Руководительница вздрогнула, как от удара. Потом сухо сказала:

— Я отказываюсь разговаривать в таком тоне. Эдак вы договоритесь до того что людей можно лечить дженериковыми, а не оригинальными лекарственными средствами. А на оригинальные цену снизить… Понимаете ли вы, что на это скажут, точнее, подумают наши заказчики? Идите сегодня отдохните и возвращайтесь завтра. Но только возвращайтесь без этих часов. В моём офисе нет места фальшаку. Мы высоко ценим доверие наших клиентов и бизнес-партнёров. И никогда его не обманем. Я прошу, нет, я требую, чтобы выбросили эти часы. Я никогда больше не должна их увидеть.

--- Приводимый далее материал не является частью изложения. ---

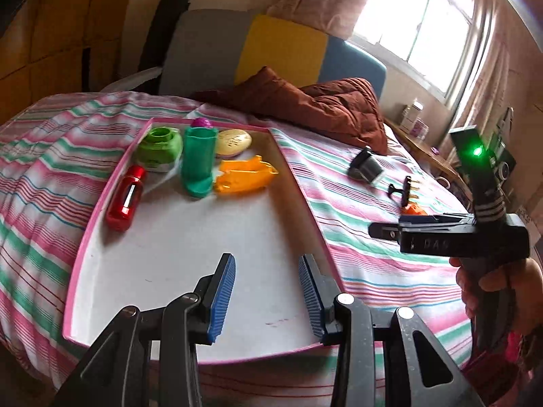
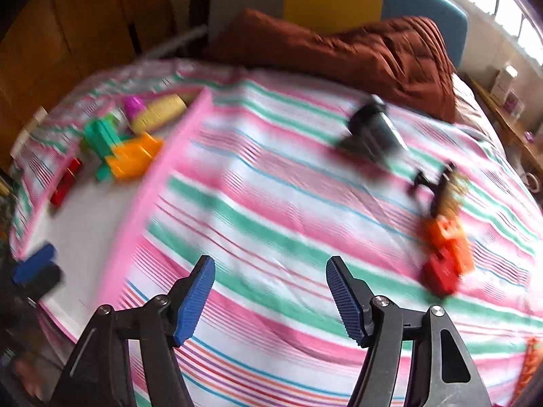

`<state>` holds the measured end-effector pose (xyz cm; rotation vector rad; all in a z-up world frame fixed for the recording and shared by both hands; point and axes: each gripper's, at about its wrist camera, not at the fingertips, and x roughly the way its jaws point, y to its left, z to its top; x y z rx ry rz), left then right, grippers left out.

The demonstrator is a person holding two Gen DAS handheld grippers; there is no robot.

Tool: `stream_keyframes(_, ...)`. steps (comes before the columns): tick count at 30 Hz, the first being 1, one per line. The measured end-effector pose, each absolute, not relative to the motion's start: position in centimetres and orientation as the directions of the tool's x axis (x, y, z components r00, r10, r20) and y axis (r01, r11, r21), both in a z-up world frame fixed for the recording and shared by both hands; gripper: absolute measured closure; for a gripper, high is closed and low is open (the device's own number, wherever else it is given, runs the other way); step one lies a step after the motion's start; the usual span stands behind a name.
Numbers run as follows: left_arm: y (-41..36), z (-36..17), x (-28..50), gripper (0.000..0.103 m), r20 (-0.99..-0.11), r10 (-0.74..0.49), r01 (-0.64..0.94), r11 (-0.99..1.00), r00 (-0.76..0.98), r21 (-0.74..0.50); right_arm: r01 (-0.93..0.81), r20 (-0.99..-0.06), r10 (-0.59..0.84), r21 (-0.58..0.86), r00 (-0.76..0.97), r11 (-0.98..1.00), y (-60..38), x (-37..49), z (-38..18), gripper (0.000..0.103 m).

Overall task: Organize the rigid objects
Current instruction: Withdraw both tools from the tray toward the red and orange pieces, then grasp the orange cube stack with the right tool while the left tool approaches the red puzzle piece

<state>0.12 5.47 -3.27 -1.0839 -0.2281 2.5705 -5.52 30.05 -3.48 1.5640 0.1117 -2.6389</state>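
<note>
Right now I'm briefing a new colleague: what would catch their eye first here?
The pink-rimmed tray on the striped bedspread, holding bright toys at its far end: a red bottle, a teal piece and an orange piece. To its right, loose items wait on the bedspread, including a dark cup.

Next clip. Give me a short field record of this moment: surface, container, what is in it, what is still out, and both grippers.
surface: bed with striped sheet
container: pink-rimmed tray, white floor
in tray: red bottle, green jar, teal piece, yellow oval, orange piece
still on sheet: dark cup-like object, black and orange-red items, too blurred to name
left gripper: open, empty, over the tray's near end
right gripper: open, empty, over bare sheet
</note>
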Motion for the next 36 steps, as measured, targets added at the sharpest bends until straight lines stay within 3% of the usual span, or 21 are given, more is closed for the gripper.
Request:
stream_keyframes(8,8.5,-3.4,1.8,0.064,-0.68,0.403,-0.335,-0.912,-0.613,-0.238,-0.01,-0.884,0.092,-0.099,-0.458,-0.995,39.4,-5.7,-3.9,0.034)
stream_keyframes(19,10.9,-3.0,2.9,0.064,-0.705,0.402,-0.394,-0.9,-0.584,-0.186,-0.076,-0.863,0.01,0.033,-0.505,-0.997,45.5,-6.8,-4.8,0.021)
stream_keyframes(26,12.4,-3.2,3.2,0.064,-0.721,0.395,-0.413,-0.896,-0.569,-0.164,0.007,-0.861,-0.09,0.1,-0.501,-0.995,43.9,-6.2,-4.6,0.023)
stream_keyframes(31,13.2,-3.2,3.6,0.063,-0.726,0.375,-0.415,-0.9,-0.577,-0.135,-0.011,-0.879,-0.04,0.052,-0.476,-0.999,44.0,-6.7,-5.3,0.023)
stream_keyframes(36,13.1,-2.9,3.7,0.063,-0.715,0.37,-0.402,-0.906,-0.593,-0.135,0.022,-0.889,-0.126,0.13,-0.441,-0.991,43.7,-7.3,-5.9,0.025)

Руководительница говорила столь искренне и убедительно, что я попал в зомби-состояние. Медленным неуверенным шагом я вышел из офиса и пошёл к ближайшим мусорным бакам выбрасывать часы. Вероятно, при этом я выглядел как Герасим, усаживающий в лодку Муму. За несколько шагов до помойки зазвонил мобильник. Мне позвонил хедхантер и предложил возглавить отечественное производство дженериковых лекарственных средств на региональном предприятии.

— Но ведь дженерики – это подделка, — слабым голосом промолвил я.

— Камон, Дима, — сказал хедхантер, — Ты же вроде любишь людям помогать. Качественный дженерик спасает жизни не хуже, а иногда и лучше оригинала. При этом оригинал почему-то стоит в десять раз дороже дженерика. Тебе шашечки, или ехать?

Этот разговор снова изменил мне жизнь. Я никогда более не вернулся в офис консалтинговой компании и ушёл в отечественную дженериковую фарму. Часы остались со мной и я их до сих пор с удовольствием ношу. Они до сих пор так и не сломались. А вот коньяк Фрунзика Мкртычана я в прошлом году таки выпил.